Problem: Every line of the data below is to be duplicated exactly, pictures excepted.
......
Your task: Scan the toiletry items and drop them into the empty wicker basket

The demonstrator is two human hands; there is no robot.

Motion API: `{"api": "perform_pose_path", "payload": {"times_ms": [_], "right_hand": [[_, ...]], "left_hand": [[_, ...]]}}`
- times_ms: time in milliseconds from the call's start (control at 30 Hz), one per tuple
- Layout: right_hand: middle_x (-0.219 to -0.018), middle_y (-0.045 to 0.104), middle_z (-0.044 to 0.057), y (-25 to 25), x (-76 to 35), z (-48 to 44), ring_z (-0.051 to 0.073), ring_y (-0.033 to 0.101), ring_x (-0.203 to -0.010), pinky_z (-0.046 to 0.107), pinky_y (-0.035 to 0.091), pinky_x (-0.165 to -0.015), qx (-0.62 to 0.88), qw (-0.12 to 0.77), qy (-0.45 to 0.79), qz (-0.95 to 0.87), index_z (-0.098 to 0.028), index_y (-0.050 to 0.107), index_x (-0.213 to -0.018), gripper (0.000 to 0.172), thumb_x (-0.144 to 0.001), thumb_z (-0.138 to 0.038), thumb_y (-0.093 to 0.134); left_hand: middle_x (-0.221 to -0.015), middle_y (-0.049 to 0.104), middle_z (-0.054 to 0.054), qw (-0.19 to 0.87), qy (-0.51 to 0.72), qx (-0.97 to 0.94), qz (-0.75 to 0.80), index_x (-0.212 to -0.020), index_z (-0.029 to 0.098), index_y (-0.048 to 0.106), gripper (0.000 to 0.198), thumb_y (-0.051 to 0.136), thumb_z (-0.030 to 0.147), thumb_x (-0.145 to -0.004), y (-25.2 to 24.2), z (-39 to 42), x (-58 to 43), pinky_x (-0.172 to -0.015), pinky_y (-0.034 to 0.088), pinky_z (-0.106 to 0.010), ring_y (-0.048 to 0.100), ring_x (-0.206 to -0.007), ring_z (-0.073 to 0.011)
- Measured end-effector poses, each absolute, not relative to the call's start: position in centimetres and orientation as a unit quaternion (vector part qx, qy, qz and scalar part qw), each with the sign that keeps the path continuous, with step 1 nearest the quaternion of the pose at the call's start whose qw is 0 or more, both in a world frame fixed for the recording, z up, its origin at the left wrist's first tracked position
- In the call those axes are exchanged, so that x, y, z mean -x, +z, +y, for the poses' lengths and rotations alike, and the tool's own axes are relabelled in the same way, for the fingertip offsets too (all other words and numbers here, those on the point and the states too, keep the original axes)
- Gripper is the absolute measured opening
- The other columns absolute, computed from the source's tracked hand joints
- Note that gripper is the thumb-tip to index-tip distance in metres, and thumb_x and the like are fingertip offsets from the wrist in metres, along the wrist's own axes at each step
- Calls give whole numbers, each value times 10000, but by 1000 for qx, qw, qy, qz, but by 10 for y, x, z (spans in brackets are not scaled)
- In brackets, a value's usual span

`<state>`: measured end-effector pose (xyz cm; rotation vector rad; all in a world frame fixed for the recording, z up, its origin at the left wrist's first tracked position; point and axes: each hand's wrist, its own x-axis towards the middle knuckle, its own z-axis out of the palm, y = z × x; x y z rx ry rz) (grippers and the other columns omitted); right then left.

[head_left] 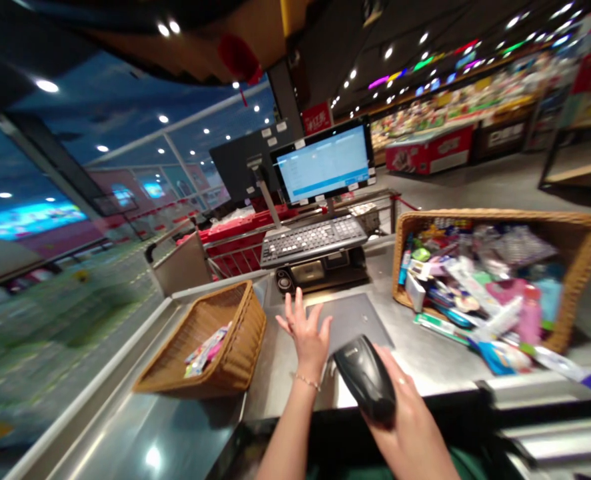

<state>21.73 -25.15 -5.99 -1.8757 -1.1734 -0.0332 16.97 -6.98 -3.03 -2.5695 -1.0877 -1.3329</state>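
My right hand (409,413) is closed around a black handheld barcode scanner (366,377), its head tilted up and to the left. To the left of it, my left hand (306,330) hovers over the metal counter with fingers spread and nothing in them. A flat grey plate (358,320) lies on the counter just beyond both hands. Left of my left hand, a wicker basket (245,340) holds a few small packaged items (208,350). On the right, a larger wicker basket (500,215) lies with its opening toward me, full of packaged toiletries (490,287).
A keyboard (315,239) stands on a raised shelf below a lit monitor (324,163). Several packages, one a green and white box (440,328), spill from the right basket onto the counter (390,267). A red shopping cart (235,247) stands behind the counter.
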Motion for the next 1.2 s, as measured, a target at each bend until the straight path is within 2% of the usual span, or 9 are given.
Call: {"api": "perform_pose_path", "payload": {"times_ms": [533, 933, 1100, 1200], "right_hand": [[-1459, 478, 129, -63, -228, -265, 282, 434, -1374, 545, 428, -1073, 777, 454, -37, -435, -249, 233, -1450, 696, -829, -179, 539], [-1454, 488, 116, -68, -241, -277, 289, 436, -1372, 551, 454, -1047, 790, 441, -60, -422, -264, 221, -1456, 671, -857, -247, 522], [-1385, 550, 144, -65, -245, -279, 323, 518, -1300, 566, 499, -989, 785, 452, -106, -410, -242, 273, -1426, 627, -846, -271, 510], [-1361, 564, 152, -62, -246, -279, 344, 519, -1294, 585, 500, -980, 789, 461, -118, -389, -226, 312, -1406, 598, -839, -267, 496]], "left_hand": [[-1510, 415, -125, 9, -419, 854, -309, -1020, 290, 712, 229, 676, 261, -796, -36, -90, -202, -1051, 166, -775, 235, -1453, -371], [-1502, 436, -105, -19, -403, 862, -307, -991, 310, 728, 216, 698, 271, -782, -30, -107, -223, -1058, 183, -757, 248, -1453, -359], [-1504, 434, -106, -27, -393, 870, -296, -992, 316, 728, 220, 703, 273, -778, -31, -115, -233, -1069, 163, -750, 247, -1456, -352], [-1505, 433, -101, -37, -389, 874, -288, -985, 317, 729, 209, 697, 276, -783, -32, -119, -237, -1072, 156, -748, 240, -1459, -348]]}}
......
Exercise solution:
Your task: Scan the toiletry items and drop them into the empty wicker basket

The demonstrator is two human hands; there is no robot.

Motion API: `{"api": "perform_pose_path", "payload": {"times_ms": [_], "right_hand": [[_, ...]], "left_hand": [[_, ...]]}}`
- times_ms: time in milliseconds from the call's start (control at 30 Hz), one per tuple
- Layout: right_hand: middle_x (-0.219 to -0.018), middle_y (-0.045 to 0.104), middle_z (-0.044 to 0.057), y (-25 to 25), x (-76 to 35), z (-48 to 44), ring_z (-0.051 to 0.073), ring_y (-0.033 to 0.101), ring_x (-0.203 to -0.010), pinky_z (-0.046 to 0.107), pinky_y (-0.035 to 0.091), pinky_x (-0.165 to -0.015), qx (-0.62 to 0.88), qw (-0.12 to 0.77), qy (-0.45 to 0.79), qz (-0.95 to 0.87), index_z (-0.098 to 0.028), index_y (-0.050 to 0.107), index_x (-0.213 to -0.018), gripper (0.000 to 0.172), thumb_x (-0.144 to 0.001), thumb_z (-0.138 to 0.038), thumb_y (-0.093 to 0.134); left_hand: middle_x (-0.221 to -0.015), middle_y (-0.049 to 0.104), middle_z (-0.054 to 0.054), qw (-0.19 to 0.87), qy (-0.51 to 0.72), qx (-0.97 to 0.94), qz (-0.75 to 0.80), index_x (-0.212 to -0.020), index_z (-0.029 to 0.098), index_y (-0.048 to 0.106), gripper (0.000 to 0.198), thumb_y (-0.051 to 0.136), thumb_z (-0.030 to 0.147), thumb_x (-0.145 to -0.004), y (-25.2 to 24.2), z (-39 to 42), x (-58 to 43), pinky_x (-0.172 to -0.015), pinky_y (-0.034 to 0.088), pinky_z (-0.106 to 0.010), ring_y (-0.048 to 0.100), ring_x (-0.206 to -0.007), ring_z (-0.073 to 0.011)
- Measured end-effector poses, each absolute, not relative to the call's start: position in centimetres and orientation as a unit quaternion (vector part qx, qy, qz and scalar part qw), each with the sign that keeps the path continuous, with step 1 nearest the quaternion of the pose at the call's start whose qw is 0 or more, both in a world frame fixed for the recording, z up, its origin at the left wrist's first tracked position
- In the call those axes are exchanged, so that x, y, z mean -x, +z, +y, for the poses' lengths and rotations alike, and the tool's own axes are relabelled in the same way, for the fingertip offsets too (all other words and numbers here, those on the point and the states too, keep the original axes)
- Gripper is the absolute measured opening
- The other columns absolute, computed from the source's tracked hand joints
- Note that gripper is the thumb-tip to index-tip distance in metres, and thumb_x and the like are fingertip offsets from the wrist in metres, along the wrist's own axes at each step
- Calls give whole numbers, each value times 10000, but by 1000 for qx, qw, qy, qz, but by 10 for y, x, z (spans in brackets are not scaled)
- In brackets, a value's usual span

`<state>`: measured end-effector pose (xyz cm; rotation vector rad; all in a world frame fixed for the recording, z up, its origin at the left wrist's first tracked position; point and axes: each hand's wrist, its own x-axis towards the middle knuckle, its own z-axis out of the palm, y = z × x; x y z rx ry rz) (grippers and the other columns omitted); right then left.

[head_left] 

<state>21.73 -25.15 -5.99 -1.8757 -1.1734 -0.0332 16.97 -6.98 -3.03 -2.5695 -1.0877 -1.3329</state>
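My right hand (409,413) is closed around a black handheld barcode scanner (366,377), its head tilted up and to the left. To the left of it, my left hand (306,330) hovers over the metal counter with fingers spread and nothing in them. A flat grey plate (358,320) lies on the counter just beyond both hands. Left of my left hand, a wicker basket (245,340) holds a few small packaged items (208,350). On the right, a larger wicker basket (500,215) lies with its opening toward me, full of packaged toiletries (490,287).
A keyboard (315,239) stands on a raised shelf below a lit monitor (324,163). Several packages, one a green and white box (440,328), spill from the right basket onto the counter (390,267). A red shopping cart (235,247) stands behind the counter.
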Motion for the next 1.2 s, as measured, a target at each bend until the straight path is within 2% of the usual span, or 9 are given.
Call: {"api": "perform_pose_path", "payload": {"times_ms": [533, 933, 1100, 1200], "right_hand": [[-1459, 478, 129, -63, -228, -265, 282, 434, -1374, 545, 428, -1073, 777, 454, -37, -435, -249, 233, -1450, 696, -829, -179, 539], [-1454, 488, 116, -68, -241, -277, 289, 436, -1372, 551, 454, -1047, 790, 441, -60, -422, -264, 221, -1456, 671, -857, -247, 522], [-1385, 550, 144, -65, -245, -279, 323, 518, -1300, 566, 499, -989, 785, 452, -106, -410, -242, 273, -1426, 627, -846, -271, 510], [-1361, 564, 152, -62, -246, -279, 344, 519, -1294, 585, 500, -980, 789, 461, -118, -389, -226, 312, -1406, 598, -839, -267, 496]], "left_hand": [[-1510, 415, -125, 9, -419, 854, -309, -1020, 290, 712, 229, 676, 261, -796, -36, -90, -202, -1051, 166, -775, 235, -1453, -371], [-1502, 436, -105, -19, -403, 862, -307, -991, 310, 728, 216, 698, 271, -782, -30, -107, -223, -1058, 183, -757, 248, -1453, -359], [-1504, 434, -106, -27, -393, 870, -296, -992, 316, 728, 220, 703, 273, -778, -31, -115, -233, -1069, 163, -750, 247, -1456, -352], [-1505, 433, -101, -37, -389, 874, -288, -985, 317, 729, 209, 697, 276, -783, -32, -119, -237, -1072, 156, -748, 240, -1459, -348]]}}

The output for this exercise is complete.